AVAILABLE DATA Start Marker

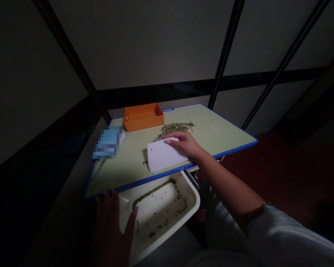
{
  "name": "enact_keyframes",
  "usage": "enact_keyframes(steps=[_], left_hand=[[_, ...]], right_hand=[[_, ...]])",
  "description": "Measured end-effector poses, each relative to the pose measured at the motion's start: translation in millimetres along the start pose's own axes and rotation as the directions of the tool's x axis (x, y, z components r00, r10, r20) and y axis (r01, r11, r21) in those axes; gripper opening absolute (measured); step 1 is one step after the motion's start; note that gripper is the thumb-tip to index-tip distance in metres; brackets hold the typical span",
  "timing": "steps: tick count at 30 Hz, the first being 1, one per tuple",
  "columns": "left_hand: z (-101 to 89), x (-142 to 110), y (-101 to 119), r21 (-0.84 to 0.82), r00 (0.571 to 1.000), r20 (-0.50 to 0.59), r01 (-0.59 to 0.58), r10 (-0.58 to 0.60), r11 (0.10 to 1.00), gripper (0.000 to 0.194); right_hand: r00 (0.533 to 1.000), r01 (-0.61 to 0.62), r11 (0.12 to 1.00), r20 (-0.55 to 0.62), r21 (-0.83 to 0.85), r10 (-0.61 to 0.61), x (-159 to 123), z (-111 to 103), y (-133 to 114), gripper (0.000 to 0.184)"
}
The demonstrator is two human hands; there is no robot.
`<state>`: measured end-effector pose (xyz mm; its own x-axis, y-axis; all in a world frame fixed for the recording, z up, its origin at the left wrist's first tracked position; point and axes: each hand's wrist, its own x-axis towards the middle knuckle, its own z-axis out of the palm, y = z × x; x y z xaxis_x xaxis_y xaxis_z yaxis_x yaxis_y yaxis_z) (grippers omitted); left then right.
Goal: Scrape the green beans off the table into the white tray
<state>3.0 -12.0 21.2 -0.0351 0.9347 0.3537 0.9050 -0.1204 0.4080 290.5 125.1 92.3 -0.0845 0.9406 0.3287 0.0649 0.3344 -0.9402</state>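
My right hand [183,144] grips a white plastic scraper [167,155] with a small hole near one corner, thumb on the near face. The scraper stands tilted on its edge on the pale green tabletop [222,131]. Just behind it lies a loose spread of small green beans [176,128], partly covered by the hand. Below the table's front edge is a white plastic basin [195,198], with more green beans along its far side and scattered over its bottom. My left hand [113,218] holds the basin's left side, thumb reaching inside; its other fingers are in shadow.
An orange open box [143,118] stands at the back left of the table. A blurred-out blue item [108,142] lies at the left edge with a pale cable. The table has a raised blue rim [236,147]. Dark-framed panels [156,44] rise directly behind it.
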Motion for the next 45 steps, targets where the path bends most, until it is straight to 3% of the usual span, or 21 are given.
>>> enact_keyframes(steps=[13, 21, 33, 39, 45], left_hand=[[1.4, 0.1, -2.9, -0.001, 1.0, 0.011, -0.001, 0.001, 1.0, 0.072], [0.5, 0.4, -1.4, -0.005, 1.0, 0.018, 0.007, -0.007, 1.0, 0.074], [4.6, 0.4, -1.6, -0.001, 1.0, -0.026, 0.0, 0.0, 1.0, 0.072], [6.8, -0.4, -2.7, 0.007, 0.999, -0.044, -0.01, 0.01, 1.0, 0.069], [10.7, -3.1, -6.6, 0.011, 0.997, -0.075, -0.018, 0.019, 1.0, 0.068]], right_hand=[[0.999, -0.049, 0.998, -0.002, 0.034, 0.049, -2.8, 0.3, -1.4, 0.029], [0.993, 0.003, 0.998, -0.116, 0.06, 0.004, -2.5, 1.2, 3.3, 0.031], [1.0, 0.016, 0.998, 0.021, -0.053, -0.014, -4.8, 1.0, -0.5, 0.027], [0.998, -0.013, 1.0, 0.054, 0.029, 0.011, -9.3, 2.3, -1.3, 0.031], [0.984, 0.03, 0.995, -0.175, 0.096, -0.012, -8.6, 0.1, 3.7, 0.034]])
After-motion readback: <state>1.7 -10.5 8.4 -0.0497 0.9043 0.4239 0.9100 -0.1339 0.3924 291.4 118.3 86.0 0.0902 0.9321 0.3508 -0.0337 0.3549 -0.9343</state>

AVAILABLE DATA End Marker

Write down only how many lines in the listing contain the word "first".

_RESPONSE BOX_.
2